Like iPods and skinny jeans, organic food is trendy. Even in this cash-strapped economy, more than 70 percent of consumers buy organic food occasionally and nearly one quarter of Americans buy it every week, according to the market research firm the Hartman Group. Considering organic is often priced up to 50 percent more than conventional foods, you have to wonder: Is it really worth the extra cost?
A new Stanford study published into today's Annals of Internal Medicine aimed to answer that question by sifting through 237 published studies comparing organics to conventional foods. Organics, they found, might not be more nutritious but will likely lower your exposure to pesticides and dangerous bacteria.
Conventional and organic produce scored equally on vitamin and mineral content. Only one nutrient — phosphorus — was significantly higher in organic versus conventionally grown produce. There was no difference in protein or fat content between organic and conventional milk, though evidence from a few studies suggested that organic milk may contain significantly higher levels of omega-3 fatty acids.
"Some believe that organic food is always healthier and more nutritious," said lead author Dr. Crystal Smith-Spangler. "We were a little surprised that we didn't find that."
Crops bearing the USDA organic seal of approval are raised without synthetic pesticides, petroleum-based fertilizers, or sewage sludge. Organic animals must be fed organic feed free of antibiotics or growth hormones. Anything labeled organic can't be genetically engineered or treated with radiation to prolong shelf life.
Sticking with organic chicken and pork appeared to limit exposure to antibiotic-resistant bacteria, which some experts warn may be contributing to the rise of hard-to-treat infections in humans. However, not all the organic produce tested was 100 percent pesticide free. While they were 30 percent less likely to have traces of chemicals than conventional fruits and vegetables, Spangler-Smith says that the pesticide levels of all foods fell within allowable safety limits.
But the review didn't gauge the possible long-term effects of pesticide exposure. None of the studies lasted longer than two years – and some lasted as few as two days.
"The risk of a diet without fruits and vegetables is greater to a person's health than the risks posed by pesticide residues," said Dr. Sonya Lunder, a senior research analyst for the non-profit Environmental Working Group, in Washington D.C. "However, for certain populations, most notably pregnant women, young children and the elderly, eating foods with high levels of synthetic pesticides could, over time, cause health problems."
For babies in the womb and young children, Lunder speculates that the most serious risks of long-term pesticide exposure could likely be impaired brain and nervous system development, leading to diminished IQ and ADHD in young children or small birth weight and early births for newborns.
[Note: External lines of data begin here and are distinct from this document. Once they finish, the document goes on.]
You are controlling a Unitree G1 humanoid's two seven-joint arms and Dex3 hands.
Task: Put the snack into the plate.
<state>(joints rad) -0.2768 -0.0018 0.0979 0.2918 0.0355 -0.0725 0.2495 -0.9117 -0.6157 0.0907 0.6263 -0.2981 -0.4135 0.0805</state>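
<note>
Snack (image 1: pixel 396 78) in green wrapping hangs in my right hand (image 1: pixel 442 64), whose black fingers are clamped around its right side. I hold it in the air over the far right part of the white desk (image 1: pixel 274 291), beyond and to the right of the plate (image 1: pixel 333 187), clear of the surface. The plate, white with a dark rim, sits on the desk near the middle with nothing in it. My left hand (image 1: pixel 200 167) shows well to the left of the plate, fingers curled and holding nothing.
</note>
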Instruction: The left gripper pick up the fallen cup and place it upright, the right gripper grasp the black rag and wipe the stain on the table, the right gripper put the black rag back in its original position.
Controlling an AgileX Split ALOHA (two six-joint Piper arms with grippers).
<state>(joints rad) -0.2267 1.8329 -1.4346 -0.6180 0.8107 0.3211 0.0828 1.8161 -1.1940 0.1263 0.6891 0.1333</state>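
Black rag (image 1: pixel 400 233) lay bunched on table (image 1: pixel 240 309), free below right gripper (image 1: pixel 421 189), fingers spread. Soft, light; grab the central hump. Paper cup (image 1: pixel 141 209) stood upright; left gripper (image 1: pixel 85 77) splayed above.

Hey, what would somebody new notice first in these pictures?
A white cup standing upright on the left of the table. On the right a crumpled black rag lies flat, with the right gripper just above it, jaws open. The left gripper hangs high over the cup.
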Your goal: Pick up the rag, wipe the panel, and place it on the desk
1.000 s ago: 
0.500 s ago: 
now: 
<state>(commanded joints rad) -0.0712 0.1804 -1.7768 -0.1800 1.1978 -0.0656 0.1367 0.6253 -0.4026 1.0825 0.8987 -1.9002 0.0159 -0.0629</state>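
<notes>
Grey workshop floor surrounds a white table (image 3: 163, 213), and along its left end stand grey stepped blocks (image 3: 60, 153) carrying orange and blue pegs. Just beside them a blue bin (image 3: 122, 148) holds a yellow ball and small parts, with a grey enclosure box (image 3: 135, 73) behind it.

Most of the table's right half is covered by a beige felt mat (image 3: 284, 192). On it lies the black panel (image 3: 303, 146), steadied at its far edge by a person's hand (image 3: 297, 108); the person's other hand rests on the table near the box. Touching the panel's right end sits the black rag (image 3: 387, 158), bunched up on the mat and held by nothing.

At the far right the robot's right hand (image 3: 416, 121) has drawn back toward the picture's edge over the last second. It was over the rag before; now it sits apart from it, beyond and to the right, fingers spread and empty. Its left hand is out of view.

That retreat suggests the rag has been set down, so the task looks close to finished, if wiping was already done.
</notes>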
In the only study in the review that measured pesticide levels in people, they plummeted to undetectable levels in children on the days they ate organic foods.
The authors concede the paper has other shortcomings as well. Most of the studies they included looked at general "produce" or "meat" categories in the diet. Smith-Spangler said she would have liked to offer head-to-head comparisons for specific food items -- for instance, conventional versus organic plums. Also, since most people in the studies ate a mix of organic and conventional foods, it's nearly impossible to say which health benefits are definitely linked to eating organic.